ABOUT THIS EXERCISE — Check every line below for the word "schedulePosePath" and copy the ones that have it.

STUDY MATERIAL —
+++
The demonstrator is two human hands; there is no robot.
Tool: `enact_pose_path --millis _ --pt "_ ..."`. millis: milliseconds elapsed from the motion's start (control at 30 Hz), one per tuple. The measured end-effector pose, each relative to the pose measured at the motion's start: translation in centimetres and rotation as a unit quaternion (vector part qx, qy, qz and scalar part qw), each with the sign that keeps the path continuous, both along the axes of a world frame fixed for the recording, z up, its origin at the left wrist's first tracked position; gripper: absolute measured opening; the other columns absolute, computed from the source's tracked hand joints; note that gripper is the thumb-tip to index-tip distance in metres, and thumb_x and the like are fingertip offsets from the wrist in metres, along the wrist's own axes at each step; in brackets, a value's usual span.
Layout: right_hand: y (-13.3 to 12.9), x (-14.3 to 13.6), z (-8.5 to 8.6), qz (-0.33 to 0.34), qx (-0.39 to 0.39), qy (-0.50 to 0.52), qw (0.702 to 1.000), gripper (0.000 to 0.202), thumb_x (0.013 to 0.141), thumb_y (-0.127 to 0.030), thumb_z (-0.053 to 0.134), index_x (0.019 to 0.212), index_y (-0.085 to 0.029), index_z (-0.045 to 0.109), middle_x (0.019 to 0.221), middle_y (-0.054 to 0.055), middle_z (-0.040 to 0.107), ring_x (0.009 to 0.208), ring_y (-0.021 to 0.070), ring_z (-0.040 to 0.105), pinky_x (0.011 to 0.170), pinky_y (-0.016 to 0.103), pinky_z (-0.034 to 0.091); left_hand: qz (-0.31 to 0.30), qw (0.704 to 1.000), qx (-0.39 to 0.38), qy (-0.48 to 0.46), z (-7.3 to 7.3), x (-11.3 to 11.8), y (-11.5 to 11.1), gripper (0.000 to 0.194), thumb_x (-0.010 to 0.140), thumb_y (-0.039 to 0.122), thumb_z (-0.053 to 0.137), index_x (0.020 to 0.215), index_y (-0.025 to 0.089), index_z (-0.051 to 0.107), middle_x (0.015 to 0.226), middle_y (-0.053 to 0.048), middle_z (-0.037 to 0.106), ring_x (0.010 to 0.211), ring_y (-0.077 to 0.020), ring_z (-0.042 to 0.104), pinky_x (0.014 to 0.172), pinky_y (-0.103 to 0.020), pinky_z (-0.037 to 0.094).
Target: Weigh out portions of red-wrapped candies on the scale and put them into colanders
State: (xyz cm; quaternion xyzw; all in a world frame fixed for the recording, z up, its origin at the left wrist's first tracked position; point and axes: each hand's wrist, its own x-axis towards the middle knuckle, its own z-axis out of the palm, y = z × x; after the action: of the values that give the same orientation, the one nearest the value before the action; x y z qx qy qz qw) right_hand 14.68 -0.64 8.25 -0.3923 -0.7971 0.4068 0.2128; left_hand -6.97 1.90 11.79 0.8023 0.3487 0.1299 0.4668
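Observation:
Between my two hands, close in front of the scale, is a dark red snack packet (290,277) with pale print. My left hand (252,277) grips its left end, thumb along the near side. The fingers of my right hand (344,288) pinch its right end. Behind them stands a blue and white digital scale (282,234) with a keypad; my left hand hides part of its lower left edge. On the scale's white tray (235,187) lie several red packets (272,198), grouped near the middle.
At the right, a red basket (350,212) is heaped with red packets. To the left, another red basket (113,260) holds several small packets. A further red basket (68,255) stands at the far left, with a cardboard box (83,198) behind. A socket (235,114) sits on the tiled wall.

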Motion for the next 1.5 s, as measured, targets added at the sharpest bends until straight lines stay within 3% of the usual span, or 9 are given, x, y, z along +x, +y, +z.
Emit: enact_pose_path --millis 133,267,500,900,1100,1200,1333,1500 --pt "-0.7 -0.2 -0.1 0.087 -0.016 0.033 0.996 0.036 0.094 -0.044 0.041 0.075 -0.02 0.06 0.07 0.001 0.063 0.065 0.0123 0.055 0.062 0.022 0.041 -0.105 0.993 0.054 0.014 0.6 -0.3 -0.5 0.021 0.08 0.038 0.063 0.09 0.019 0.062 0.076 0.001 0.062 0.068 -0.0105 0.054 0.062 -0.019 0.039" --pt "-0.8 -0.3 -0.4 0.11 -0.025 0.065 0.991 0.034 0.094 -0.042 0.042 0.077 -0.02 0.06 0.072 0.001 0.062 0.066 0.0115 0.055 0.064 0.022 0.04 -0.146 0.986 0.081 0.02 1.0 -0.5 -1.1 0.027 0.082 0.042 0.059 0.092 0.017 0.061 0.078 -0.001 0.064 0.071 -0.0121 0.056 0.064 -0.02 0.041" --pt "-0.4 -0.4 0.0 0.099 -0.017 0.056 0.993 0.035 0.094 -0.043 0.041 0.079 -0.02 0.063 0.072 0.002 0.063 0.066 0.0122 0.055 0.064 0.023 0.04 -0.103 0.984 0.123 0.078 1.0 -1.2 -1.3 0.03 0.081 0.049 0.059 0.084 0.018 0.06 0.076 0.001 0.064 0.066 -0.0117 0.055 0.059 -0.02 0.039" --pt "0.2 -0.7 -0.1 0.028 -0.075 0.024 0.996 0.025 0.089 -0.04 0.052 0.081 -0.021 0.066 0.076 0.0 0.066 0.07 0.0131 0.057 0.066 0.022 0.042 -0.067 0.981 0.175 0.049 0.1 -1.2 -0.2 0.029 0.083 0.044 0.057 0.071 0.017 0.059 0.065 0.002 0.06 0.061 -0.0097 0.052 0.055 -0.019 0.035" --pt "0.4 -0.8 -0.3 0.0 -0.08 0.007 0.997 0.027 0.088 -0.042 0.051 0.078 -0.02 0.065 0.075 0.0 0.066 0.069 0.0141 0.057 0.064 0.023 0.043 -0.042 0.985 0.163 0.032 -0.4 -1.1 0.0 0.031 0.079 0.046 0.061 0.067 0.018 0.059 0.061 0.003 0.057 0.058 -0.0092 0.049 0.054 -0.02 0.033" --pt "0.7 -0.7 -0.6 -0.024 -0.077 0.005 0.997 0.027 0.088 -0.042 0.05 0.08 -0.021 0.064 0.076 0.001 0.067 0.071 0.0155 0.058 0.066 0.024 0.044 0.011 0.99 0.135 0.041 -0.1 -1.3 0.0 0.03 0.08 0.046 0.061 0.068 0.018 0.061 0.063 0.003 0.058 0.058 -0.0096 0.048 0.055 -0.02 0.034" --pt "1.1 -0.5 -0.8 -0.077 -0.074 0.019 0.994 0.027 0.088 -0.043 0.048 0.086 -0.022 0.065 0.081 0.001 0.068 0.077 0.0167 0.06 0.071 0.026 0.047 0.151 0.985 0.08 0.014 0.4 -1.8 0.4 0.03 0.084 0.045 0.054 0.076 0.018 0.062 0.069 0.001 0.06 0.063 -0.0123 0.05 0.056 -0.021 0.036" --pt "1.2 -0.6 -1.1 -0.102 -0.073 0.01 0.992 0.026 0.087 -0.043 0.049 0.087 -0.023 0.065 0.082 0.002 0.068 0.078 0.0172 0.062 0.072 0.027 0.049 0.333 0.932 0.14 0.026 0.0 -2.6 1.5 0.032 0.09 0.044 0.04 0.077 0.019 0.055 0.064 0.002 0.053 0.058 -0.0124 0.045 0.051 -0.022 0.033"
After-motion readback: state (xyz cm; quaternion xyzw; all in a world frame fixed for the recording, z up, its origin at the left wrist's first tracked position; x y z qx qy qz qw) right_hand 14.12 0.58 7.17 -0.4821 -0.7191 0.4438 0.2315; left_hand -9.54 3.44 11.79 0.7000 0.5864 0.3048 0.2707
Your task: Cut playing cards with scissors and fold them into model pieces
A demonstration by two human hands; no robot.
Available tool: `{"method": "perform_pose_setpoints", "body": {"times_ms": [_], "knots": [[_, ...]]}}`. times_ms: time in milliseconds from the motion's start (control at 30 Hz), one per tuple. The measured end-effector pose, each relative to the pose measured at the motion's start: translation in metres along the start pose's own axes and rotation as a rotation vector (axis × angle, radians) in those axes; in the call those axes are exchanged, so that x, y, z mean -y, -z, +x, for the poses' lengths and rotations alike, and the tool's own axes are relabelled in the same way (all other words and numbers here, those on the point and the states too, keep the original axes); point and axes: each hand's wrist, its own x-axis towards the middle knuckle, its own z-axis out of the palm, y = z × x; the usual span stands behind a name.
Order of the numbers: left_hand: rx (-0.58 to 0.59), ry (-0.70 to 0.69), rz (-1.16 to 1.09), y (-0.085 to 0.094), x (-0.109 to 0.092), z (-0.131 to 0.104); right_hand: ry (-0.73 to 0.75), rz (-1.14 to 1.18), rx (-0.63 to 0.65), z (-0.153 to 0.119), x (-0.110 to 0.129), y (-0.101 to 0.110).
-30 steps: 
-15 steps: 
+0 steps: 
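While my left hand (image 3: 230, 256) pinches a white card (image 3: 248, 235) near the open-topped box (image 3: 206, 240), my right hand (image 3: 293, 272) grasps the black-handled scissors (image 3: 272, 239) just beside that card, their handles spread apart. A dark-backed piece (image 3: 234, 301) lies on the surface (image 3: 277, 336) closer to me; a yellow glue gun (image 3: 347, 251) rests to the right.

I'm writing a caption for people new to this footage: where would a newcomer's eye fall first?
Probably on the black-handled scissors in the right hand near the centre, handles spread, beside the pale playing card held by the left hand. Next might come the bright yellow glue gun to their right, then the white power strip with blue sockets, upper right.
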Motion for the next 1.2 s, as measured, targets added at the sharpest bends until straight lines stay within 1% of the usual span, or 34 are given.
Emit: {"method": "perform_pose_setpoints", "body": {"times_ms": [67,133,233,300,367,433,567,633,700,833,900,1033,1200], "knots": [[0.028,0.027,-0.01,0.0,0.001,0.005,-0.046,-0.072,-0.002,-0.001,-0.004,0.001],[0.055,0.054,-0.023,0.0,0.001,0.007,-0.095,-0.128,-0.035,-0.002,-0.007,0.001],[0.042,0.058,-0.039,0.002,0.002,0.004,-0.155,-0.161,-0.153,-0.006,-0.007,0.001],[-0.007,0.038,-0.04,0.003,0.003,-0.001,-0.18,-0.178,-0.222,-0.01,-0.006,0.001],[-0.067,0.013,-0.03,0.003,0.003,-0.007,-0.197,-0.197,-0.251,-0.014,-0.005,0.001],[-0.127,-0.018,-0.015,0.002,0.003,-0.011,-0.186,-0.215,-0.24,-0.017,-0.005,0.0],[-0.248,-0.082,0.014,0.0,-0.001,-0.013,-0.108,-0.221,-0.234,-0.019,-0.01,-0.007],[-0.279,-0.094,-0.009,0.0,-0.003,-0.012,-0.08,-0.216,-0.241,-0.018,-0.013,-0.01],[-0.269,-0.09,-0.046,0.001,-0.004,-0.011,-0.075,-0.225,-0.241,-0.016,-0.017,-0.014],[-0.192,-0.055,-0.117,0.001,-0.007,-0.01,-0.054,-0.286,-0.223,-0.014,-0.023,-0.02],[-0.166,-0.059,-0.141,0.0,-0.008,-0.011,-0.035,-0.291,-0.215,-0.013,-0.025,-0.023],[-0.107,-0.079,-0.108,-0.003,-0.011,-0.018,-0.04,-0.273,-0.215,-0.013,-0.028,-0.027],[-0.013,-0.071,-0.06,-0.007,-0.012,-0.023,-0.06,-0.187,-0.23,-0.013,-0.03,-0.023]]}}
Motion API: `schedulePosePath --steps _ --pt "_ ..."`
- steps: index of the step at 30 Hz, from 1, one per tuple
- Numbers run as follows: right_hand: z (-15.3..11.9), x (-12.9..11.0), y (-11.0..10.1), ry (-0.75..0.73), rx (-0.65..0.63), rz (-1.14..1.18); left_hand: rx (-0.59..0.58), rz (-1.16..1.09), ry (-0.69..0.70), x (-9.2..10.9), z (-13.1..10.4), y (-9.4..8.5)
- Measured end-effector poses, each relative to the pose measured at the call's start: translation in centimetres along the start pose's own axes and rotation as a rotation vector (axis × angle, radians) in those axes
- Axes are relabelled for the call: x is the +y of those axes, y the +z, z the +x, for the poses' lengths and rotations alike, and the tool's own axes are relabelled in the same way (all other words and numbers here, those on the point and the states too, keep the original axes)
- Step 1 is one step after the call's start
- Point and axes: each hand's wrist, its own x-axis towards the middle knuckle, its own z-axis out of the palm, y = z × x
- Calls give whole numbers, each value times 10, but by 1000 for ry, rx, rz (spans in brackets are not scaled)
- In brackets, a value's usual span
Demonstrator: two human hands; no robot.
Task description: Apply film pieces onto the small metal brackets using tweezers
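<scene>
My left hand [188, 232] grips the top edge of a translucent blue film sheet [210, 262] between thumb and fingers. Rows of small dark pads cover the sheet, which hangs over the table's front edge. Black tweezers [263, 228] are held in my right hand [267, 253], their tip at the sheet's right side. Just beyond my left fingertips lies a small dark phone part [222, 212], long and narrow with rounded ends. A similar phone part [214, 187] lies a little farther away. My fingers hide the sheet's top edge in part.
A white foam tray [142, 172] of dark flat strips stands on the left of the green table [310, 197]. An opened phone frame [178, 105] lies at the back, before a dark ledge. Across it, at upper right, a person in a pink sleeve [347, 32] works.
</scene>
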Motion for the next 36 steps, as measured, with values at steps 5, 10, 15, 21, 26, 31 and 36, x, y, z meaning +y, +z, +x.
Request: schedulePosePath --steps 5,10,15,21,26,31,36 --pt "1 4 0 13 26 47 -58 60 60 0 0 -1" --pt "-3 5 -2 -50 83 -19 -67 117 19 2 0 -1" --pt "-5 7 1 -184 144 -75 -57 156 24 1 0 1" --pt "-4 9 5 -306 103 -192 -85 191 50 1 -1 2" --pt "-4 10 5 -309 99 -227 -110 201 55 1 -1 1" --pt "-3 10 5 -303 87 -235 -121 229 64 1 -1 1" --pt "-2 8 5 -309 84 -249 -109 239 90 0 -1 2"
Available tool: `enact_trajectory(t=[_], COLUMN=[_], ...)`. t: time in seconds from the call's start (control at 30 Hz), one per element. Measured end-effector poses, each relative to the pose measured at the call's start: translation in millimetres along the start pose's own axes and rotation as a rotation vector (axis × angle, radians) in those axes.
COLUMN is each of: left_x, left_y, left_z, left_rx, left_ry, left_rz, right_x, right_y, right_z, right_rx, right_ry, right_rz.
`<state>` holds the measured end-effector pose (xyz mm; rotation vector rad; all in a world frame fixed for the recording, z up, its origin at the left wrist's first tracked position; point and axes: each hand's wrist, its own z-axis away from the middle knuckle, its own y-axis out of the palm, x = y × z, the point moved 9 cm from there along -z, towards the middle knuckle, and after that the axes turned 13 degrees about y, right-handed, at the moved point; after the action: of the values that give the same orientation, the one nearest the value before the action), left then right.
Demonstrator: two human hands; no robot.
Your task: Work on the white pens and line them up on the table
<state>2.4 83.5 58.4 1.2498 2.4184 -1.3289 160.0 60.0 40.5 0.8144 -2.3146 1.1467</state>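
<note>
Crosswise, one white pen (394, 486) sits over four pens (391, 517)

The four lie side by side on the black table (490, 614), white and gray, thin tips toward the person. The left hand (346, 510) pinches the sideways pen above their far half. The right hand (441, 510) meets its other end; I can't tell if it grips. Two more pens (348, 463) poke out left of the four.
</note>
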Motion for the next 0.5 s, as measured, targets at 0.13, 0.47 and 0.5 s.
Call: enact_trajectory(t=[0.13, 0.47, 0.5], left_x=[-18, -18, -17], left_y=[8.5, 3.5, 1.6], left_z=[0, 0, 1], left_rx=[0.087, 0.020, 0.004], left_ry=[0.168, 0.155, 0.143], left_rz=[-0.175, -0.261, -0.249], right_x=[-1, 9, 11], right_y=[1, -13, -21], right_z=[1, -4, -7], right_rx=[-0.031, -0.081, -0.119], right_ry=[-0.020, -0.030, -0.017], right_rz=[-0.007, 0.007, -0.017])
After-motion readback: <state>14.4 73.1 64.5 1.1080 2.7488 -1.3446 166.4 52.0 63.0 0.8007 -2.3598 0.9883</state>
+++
TASK SOLUTION —
Motion API: `schedulePosePath --steps _ --pt "_ ..."`
Request: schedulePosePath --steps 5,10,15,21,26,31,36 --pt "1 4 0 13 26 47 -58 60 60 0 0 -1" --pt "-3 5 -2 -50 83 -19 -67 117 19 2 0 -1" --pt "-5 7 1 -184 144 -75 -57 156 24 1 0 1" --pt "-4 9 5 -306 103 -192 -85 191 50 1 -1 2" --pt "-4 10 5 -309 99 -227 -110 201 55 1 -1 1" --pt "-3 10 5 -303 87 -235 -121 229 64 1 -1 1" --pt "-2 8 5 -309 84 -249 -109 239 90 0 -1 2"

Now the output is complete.